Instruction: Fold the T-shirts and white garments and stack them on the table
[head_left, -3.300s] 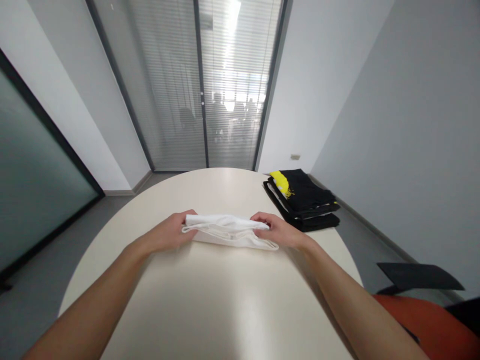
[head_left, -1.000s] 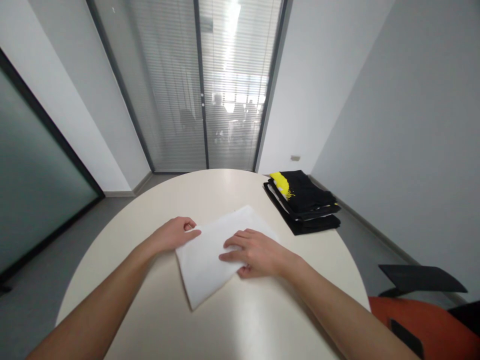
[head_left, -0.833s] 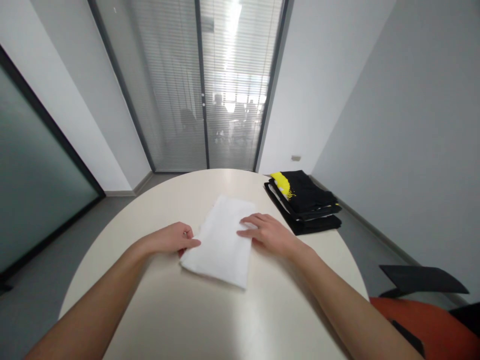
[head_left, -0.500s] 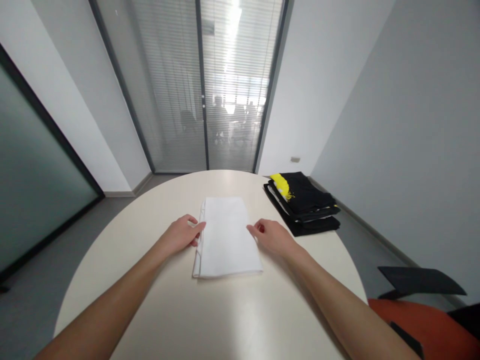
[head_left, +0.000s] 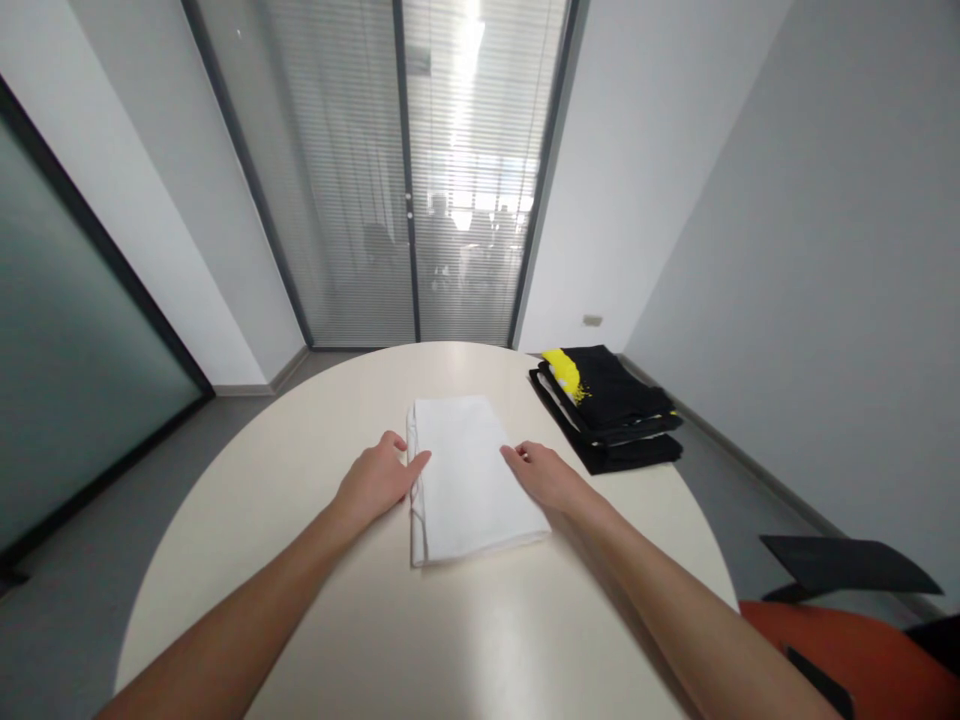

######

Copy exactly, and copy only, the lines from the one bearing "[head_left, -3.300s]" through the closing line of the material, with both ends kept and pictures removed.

→ **Answer space**
[head_left, -3.300s] 
[head_left, -1.000s] 
[head_left, -0.833s] 
[head_left, -0.500s] 
[head_left, +0.000s] 

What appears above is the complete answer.